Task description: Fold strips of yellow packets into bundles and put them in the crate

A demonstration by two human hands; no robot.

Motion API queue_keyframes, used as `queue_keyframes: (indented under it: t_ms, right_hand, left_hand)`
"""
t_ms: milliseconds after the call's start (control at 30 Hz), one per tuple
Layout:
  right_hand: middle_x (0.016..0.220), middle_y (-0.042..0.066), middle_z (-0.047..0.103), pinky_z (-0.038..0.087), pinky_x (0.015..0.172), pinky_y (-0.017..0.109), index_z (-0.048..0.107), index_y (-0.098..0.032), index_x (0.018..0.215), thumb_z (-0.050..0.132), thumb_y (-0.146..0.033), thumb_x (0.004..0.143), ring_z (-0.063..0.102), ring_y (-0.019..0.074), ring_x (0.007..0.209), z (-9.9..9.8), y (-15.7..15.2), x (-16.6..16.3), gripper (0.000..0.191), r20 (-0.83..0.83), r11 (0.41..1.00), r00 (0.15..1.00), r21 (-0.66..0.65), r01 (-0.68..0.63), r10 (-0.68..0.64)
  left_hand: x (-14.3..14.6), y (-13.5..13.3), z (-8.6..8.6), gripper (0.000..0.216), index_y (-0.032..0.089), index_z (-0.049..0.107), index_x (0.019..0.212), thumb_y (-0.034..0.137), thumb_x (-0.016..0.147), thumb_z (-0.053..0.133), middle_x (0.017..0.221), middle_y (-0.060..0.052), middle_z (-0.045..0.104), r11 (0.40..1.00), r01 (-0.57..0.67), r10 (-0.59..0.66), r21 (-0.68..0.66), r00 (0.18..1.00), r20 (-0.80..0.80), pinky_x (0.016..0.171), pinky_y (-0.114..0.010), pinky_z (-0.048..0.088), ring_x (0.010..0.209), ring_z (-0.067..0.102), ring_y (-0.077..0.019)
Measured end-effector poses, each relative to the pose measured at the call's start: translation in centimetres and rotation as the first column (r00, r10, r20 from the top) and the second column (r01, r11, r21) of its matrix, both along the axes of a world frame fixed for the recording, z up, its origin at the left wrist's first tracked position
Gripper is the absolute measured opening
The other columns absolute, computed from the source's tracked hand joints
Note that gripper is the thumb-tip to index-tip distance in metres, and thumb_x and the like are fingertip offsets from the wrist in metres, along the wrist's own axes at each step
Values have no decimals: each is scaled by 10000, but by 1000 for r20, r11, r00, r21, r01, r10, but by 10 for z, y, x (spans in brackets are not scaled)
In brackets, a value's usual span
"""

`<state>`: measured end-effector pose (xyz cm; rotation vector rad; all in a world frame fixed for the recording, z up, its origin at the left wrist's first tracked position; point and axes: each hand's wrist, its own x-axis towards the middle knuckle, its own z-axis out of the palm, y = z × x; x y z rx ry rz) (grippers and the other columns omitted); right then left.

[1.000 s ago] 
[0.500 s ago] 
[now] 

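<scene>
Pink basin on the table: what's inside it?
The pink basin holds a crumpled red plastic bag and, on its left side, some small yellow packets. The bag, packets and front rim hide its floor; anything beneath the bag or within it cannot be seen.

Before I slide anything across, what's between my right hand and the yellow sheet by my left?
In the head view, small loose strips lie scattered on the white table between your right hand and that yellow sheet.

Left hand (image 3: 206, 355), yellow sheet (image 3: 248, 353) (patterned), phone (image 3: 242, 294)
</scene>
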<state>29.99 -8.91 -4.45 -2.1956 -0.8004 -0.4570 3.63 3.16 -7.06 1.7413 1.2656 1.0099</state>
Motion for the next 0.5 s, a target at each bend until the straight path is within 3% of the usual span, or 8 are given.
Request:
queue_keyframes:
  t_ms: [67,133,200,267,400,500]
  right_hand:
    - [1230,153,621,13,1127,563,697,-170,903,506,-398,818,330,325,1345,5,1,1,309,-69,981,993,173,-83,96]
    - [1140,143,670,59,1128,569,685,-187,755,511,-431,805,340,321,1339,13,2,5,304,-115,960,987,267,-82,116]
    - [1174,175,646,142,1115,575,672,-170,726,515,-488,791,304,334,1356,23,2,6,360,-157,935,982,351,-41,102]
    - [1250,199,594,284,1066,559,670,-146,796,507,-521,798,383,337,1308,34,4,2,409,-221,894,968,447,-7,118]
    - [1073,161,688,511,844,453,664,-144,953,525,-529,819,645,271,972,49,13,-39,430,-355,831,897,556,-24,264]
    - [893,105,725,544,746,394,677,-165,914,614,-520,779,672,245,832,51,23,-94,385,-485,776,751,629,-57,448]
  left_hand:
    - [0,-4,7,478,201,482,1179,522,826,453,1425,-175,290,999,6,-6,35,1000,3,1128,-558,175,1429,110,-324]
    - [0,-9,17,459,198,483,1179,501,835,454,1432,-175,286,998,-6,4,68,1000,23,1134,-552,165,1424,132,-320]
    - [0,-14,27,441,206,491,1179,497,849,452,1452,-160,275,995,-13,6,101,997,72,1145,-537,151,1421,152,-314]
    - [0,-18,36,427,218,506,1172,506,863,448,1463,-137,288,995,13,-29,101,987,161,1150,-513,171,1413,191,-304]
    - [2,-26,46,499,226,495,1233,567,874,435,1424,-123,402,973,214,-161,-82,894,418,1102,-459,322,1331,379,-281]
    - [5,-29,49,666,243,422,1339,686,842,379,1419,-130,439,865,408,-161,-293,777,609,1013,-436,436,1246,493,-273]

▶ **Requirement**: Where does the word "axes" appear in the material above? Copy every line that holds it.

▶ **Response area**:
Measured end-effector poses, each relative to the pose measured at the call's start: translation in centimetres and rotation as the first column (r00, r10, r20 from the top) and the second column (r01, r11, r21) of its matrix, both along the axes of a world frame fixed for the recording, z up, its origin at the left wrist's first tracked position
Note that gripper is the thumb-tip to index-tip distance in metres, and thumb_x and the like are fingertip offsets from the wrist in metres, along the wrist's own axes at each step
`<state>`: measured end-effector pose (xyz cm; rotation vector rad; all in a world frame fixed for the recording, z up, its origin at the left wrist's first tracked position; point and axes: each hand's wrist, its own x-axis towards the middle knuckle, its own z-axis out of the palm, y = z × x; x y z rx ry rz) (grippers and the other columns omitted); right then left.

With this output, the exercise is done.